The shape of this node is a pentagon and the label identifier can be
the URL of the file where "Browse Graph" is saved. Clicking the mouse in
the "Group Vertex" opens a window with the "Browse Graph."
-
The Graph Visualizer interacts with ASHE
(xhtml) and Netscape to edit
or browse any of the Web Nodes.
Graph Visualizer can display large graphs (200,000 nodes).
We recommend partitioning large graphs into medium-sized graphs (~ 500
nodes) so the drawing of the graph is reasonably fast. An automatic partition
can be made by the Clustering Tool of the WWWPal system.
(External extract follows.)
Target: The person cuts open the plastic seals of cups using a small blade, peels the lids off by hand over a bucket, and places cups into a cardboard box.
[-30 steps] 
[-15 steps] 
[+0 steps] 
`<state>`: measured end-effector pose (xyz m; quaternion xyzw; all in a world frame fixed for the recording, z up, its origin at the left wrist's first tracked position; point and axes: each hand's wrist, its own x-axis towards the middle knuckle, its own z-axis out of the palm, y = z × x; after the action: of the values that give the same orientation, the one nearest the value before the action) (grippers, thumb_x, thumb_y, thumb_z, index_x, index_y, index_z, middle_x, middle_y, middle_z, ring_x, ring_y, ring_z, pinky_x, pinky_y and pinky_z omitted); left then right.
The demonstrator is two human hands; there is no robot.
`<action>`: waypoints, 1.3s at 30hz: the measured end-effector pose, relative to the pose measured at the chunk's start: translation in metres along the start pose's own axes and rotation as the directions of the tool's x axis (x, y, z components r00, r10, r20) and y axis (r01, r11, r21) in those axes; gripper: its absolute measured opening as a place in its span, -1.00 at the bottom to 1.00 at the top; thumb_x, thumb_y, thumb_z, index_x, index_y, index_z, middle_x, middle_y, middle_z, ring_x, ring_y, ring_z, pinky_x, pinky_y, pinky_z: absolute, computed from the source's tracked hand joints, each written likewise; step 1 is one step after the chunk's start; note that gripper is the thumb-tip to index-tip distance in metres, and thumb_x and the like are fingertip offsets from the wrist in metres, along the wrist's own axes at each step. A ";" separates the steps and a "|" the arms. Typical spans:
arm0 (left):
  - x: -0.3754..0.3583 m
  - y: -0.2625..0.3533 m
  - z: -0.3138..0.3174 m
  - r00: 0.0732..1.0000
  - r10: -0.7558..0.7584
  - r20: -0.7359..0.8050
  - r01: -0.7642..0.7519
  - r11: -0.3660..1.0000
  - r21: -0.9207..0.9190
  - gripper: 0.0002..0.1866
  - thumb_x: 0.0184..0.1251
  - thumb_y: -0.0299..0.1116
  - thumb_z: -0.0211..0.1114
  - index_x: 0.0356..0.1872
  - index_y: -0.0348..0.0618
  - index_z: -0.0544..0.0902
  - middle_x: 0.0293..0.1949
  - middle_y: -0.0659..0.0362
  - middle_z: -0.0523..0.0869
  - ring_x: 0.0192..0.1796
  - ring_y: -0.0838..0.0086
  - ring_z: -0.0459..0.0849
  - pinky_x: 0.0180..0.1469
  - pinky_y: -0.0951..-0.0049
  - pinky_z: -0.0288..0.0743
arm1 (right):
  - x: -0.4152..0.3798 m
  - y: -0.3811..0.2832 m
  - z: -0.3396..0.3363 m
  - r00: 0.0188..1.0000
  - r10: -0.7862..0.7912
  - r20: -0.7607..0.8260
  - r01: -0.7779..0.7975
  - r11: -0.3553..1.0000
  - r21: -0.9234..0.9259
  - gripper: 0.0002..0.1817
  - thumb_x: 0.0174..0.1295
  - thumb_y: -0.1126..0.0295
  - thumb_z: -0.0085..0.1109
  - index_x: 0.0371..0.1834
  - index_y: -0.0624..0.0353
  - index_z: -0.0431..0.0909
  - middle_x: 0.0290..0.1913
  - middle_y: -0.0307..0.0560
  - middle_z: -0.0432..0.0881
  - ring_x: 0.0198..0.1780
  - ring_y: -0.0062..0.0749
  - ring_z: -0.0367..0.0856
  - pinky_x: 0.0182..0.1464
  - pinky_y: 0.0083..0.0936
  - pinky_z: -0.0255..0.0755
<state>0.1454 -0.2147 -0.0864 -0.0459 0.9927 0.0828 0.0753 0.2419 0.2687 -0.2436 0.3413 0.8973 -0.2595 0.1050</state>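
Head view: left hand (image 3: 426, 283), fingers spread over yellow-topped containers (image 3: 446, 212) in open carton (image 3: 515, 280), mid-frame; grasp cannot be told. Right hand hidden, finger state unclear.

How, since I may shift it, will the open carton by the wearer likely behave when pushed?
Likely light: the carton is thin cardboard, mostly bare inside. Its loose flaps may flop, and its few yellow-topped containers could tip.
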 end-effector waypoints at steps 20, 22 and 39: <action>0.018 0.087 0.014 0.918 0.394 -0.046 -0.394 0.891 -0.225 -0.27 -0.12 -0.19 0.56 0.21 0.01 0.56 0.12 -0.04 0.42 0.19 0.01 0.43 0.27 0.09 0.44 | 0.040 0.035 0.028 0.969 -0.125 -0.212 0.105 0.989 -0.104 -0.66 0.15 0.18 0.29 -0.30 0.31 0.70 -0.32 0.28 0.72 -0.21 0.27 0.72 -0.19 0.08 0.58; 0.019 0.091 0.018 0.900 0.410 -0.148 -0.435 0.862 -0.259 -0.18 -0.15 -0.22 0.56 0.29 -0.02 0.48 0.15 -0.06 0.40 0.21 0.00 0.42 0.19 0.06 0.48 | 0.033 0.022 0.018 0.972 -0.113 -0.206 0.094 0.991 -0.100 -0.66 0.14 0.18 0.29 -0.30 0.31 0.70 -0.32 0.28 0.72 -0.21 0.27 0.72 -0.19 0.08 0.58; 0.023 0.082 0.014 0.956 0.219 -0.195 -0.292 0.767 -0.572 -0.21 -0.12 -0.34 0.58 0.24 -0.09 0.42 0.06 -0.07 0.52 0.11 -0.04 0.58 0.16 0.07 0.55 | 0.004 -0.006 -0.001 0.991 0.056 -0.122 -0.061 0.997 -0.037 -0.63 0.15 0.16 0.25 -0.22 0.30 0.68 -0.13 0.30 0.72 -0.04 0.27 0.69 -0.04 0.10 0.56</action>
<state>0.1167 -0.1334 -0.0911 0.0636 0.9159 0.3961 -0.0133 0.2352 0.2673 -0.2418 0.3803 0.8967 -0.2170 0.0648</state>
A sample
graph of the WebNet site is given in [Fig. 2]. The same graph under
a spring loaded embedding is shown in [Fig. 3].
Figure 2: Web Graph of the WebNet Site.

Figure
3: Web Graph of the WebNet Site (spring loaded embedding).
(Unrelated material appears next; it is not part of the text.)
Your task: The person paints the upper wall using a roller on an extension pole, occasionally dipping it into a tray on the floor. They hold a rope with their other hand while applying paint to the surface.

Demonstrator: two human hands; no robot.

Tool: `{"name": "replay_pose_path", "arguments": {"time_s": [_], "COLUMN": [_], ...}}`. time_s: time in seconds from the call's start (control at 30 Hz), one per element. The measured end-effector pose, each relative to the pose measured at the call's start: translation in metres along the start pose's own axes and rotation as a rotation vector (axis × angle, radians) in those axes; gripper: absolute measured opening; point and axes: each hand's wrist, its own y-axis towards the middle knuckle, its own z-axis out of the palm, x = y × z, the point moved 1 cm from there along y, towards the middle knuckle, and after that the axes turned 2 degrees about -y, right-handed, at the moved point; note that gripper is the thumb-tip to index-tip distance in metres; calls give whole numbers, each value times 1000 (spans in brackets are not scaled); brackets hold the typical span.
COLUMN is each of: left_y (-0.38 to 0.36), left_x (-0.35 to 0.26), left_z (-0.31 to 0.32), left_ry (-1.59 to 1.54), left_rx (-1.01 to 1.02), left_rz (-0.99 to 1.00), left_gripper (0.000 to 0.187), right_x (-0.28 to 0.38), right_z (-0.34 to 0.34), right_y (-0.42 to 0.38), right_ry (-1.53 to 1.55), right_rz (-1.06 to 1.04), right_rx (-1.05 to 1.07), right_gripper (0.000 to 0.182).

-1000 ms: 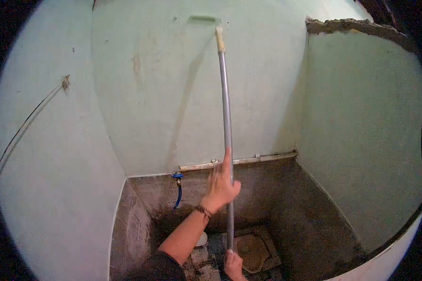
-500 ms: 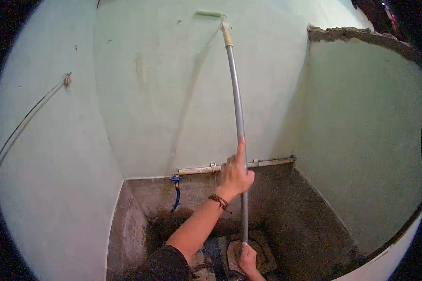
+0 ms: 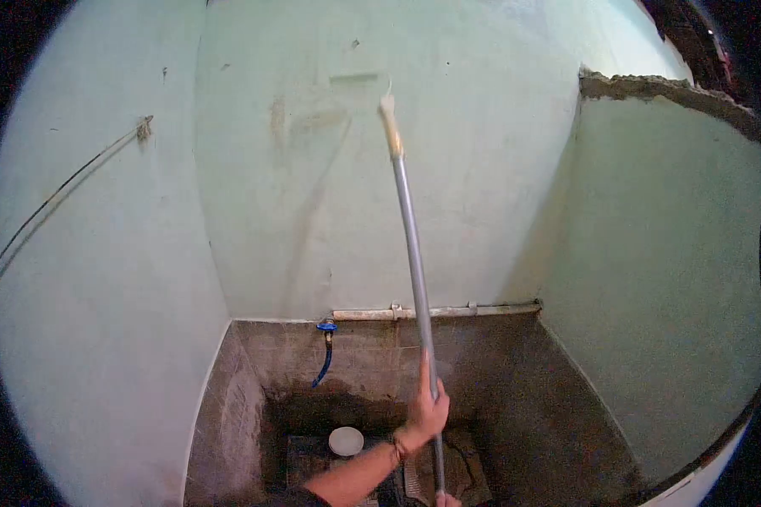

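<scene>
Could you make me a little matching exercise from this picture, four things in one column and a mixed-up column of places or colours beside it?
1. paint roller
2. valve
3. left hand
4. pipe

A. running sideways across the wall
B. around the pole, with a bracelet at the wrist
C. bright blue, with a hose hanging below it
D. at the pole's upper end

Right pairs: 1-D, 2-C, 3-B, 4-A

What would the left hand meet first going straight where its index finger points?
Left hand: probably the pale pipe on the back wall, behind the pole it holds; depth is unclear.
</scene>
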Motion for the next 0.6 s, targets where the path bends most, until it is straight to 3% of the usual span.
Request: {"name": "replay_pose_path", "arguments": {"time_s": [0.03, 0.07, 0.13, 0.17, 0.2, 0.33, 0.4, 0.43, 0.47, 0.53, 0.6], "left_y": [26, 56, 81, 85, 90, 26, 2, 16, 38, 78, 98], "left_x": [-4, -11, -14, -13, -11, 31, 19, 24, 6, -25, -35], "left_z": [0, -7, -22, -25, -28, -27, -29, -19, -23, -34, -39], "left_ry": [15, 100, 180, 43, -93, 89, -54, -107, -32, 39, -93], "left_rx": [-115, -94, -68, -14, 39, 77, 188, 97, 78, 62, 96], "left_rz": [197, 169, 147, 103, 60, 85, -44, 123, 145, 162, 158], "left_gripper": [70, 72, 75, 77, 79, 82, 82, 83, 82, 82, 82], "right_x": [35, 61, 94, 100, 84, 4, 1, 9, 26, 63, 54], "right_z": [14, 23, 40, 44, 45, 45, 38, 36, 35, 29, 25], "right_y": [18, 27, 36, 40, 41, 20, 9, 11, 20, 39, 35], "right_ry": [21, 42, 77, 111, 111, -41, -55, -63, -92, -211, -225], "right_rz": [-200, -401, -342, -283, -289, -85, -116, -206, -400, -999, -843], "right_rx": [-99, -199, -179, -155, -158, -73, -48, -51, -64, -157, -84], "right_gripper": [35, 41, 41, 43, 43, 47, 51, 53, 55, 61, 66]}}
Web graphs can be displayed as a hierarchical list of documents.
If one of the Web Nodes has children, this document is displayed as a directory
of the list. We used the ListTree Widget of Robert W. McMullen. [Fig. 4
] shows the WebNet web site as a hierarchical list of documents.
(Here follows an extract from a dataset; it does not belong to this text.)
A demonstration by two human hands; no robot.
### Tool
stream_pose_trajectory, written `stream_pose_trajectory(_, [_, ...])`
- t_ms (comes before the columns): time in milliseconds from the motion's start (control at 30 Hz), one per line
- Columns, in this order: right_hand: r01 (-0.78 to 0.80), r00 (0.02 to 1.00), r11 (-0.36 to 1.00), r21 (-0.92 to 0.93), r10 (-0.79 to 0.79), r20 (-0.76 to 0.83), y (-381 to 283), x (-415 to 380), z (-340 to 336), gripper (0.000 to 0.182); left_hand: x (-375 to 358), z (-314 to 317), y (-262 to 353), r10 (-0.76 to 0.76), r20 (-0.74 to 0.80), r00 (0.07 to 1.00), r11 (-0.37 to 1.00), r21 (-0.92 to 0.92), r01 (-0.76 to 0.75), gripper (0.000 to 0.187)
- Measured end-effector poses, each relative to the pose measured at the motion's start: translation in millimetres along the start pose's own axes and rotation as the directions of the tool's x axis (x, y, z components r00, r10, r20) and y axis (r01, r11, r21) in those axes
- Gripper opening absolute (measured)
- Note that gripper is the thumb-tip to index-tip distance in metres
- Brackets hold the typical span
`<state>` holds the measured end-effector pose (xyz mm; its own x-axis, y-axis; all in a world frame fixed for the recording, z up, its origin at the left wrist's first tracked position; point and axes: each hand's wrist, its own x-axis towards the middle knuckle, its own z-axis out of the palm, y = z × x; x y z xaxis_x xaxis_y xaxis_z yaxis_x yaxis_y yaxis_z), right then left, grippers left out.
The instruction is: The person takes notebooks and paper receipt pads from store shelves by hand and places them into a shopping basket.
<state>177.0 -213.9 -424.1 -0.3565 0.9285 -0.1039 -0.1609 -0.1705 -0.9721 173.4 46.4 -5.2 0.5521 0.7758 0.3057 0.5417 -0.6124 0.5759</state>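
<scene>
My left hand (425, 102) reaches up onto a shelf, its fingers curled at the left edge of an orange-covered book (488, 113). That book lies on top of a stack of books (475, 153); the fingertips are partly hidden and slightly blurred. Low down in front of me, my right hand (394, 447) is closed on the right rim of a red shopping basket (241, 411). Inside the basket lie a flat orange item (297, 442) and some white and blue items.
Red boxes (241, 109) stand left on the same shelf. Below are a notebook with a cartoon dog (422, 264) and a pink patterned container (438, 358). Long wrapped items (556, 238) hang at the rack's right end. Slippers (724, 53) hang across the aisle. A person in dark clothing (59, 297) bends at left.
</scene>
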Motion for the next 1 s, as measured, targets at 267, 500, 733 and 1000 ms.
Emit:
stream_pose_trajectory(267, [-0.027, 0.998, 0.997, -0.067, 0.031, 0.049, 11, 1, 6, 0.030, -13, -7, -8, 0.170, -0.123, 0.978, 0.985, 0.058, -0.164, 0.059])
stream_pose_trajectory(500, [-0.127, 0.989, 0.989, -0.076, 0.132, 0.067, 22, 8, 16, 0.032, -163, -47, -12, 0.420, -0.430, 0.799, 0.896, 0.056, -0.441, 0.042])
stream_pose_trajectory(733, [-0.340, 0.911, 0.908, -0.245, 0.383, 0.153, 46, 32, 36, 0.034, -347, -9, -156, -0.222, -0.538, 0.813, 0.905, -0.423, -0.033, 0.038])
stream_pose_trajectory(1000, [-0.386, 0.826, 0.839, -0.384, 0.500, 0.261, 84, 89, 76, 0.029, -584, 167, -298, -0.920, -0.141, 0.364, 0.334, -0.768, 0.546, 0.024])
Figure 4: Web Graph of the WebNet Site shown
as a hierarchical list of documents.
5. Clustering Tool
The Clustering Tool of the WWWPal system helps partition
the graph using heuristic algorithms. There are two major reasons as to
why the system performs clustering algorithms. The first reason is
in visualization of large graphs. Clustering [Broder 97] [Storey 96]
nodes reduce the size of the graph. The second reason is to get a site
map of a given Web site. We have implemented three algorithms and the user
can apply any one of them on a Web graph. All three algorithms
are recursive and they follow this general algorithm.
URL selectandgroup(URL urlbase,Graph g)
{
Graph g1,g2;
URL url1,url2;
g1 = select(g);
if (selection conditions are met)
{
save g in a new url;
return new url based on urlbase;
}
else
{
g2 = group(g,g1);
url1=selectandgroup(urlbase, g1);
update g2 with url1;
url2=selectandgroup(urlbase , g2);
return url2;
}
}
The essence of this algorithm is to first select a subset
of nodes (g1) so that the selected nodes are more related than the rest
of the nodes. From this, two graphs are generated: a browse graph (g1)
and a group graph (g2). The new vertex group in the group graph (g2) is
updated with the location of the browse graph (url1). The parameters of
the algorithm are the minimum number of nodes in the graph (MIN_NODES)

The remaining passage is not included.